• Your instructions:
Look through the listing below and write out exactly the lines from the line with "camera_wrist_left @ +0" to the line with "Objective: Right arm", both included, and no others.

######

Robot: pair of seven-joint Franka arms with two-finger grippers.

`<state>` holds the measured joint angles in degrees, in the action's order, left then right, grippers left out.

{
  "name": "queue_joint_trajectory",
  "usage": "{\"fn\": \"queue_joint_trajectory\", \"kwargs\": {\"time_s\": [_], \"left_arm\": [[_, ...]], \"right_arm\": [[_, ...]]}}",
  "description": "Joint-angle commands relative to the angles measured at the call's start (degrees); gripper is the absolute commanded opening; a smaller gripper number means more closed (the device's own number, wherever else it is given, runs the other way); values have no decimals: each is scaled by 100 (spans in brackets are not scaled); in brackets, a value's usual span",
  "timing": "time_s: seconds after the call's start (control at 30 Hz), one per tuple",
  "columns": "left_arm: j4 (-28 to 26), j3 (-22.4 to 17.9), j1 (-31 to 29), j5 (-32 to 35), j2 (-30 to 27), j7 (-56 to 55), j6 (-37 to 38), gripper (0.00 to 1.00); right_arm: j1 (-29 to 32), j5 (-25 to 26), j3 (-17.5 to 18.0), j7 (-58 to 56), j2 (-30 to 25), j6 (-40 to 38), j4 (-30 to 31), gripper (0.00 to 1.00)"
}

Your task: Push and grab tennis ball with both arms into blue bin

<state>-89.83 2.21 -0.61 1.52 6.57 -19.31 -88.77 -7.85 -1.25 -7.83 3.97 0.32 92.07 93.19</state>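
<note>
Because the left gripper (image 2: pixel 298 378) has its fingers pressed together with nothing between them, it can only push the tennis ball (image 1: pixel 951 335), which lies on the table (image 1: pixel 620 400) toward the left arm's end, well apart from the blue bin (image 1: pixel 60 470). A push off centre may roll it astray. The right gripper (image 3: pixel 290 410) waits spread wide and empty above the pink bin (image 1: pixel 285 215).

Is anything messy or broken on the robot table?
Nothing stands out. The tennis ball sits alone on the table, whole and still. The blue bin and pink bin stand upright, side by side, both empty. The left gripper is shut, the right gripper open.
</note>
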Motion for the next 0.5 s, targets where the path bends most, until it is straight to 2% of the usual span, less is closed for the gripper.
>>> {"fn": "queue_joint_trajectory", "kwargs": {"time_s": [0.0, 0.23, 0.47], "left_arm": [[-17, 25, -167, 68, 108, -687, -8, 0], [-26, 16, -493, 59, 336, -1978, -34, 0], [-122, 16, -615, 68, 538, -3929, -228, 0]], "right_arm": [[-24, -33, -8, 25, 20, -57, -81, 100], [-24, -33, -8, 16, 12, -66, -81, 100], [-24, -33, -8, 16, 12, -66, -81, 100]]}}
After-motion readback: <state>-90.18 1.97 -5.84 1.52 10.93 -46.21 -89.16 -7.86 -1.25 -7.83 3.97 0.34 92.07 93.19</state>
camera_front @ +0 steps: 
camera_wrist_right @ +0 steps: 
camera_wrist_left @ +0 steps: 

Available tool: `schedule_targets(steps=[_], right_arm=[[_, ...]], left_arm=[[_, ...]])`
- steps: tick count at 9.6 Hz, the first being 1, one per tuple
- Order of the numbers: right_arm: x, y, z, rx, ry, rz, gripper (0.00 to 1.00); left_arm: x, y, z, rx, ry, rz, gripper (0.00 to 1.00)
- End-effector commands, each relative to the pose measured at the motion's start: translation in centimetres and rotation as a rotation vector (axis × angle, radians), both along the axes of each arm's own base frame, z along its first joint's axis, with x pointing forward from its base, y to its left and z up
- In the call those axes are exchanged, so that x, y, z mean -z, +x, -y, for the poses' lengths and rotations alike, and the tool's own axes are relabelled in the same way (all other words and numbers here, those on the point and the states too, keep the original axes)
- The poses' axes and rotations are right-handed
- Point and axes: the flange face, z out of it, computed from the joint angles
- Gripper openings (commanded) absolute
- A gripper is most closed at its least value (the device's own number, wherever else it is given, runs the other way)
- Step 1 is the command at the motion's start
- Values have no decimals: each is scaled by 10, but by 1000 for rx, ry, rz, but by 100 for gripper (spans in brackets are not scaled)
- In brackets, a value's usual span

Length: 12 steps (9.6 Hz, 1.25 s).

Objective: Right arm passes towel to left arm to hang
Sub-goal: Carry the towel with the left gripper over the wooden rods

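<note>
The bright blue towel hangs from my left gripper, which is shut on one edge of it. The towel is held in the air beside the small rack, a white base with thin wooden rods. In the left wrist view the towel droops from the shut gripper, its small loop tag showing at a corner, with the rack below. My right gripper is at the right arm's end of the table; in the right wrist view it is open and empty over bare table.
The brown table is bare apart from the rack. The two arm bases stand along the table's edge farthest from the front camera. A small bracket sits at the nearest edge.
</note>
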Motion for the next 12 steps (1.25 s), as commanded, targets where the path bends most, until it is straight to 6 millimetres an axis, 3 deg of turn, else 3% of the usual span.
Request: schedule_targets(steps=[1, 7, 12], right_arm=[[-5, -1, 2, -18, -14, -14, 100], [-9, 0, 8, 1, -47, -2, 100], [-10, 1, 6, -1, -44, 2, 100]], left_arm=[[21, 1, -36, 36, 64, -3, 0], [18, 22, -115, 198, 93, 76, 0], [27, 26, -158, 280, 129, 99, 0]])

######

• Answer below:
camera_wrist_left @ +0 steps: 

Available tool: `schedule_targets(steps=[_], right_arm=[[_, ...]], left_arm=[[_, ...]])`
- steps: tick count at 9.6 Hz, the first being 1, one per tuple
- Order of the numbers: right_arm: x, y, z, rx, ry, rz, gripper (0.00 to 1.00); left_arm: x, y, z, rx, ry, rz, gripper (0.00 to 1.00)
- End-effector commands, each relative to the pose measured at the motion's start: translation in centimetres and rotation as a rotation vector (axis × angle, radians), both along the axes of each arm's own base frame, z along its first joint's axis, with x pointing forward from its base, y to its left and z up
- In the call those axes are exchanged, so that x, y, z mean -z, +x, -y, for the poses' lengths and rotations alike, and the tool's own axes are relabelled in the same way (all other words and numbers here, those on the point and the states too, keep the original axes)
- The poses' axes and rotations are right-handed
- Point and axes: the flange face, z out of it, computed from the joint angles
- Gripper openings (commanded) absolute
- A gripper is most closed at its least value (the device's own number, wherever else it is given, runs the other way)
- Step 1 is the command at the motion's start
- Values have no decimals: each is scaled by 10, but by 1000 for rx, ry, rz, but by 100 for gripper (spans in brackets are not scaled)
- In brackets, a value's usual span

Length: 12 steps (9.6 Hz, 1.25 s).

Objective: Right arm passes towel to left arm to hang

The exercise asks for nothing further.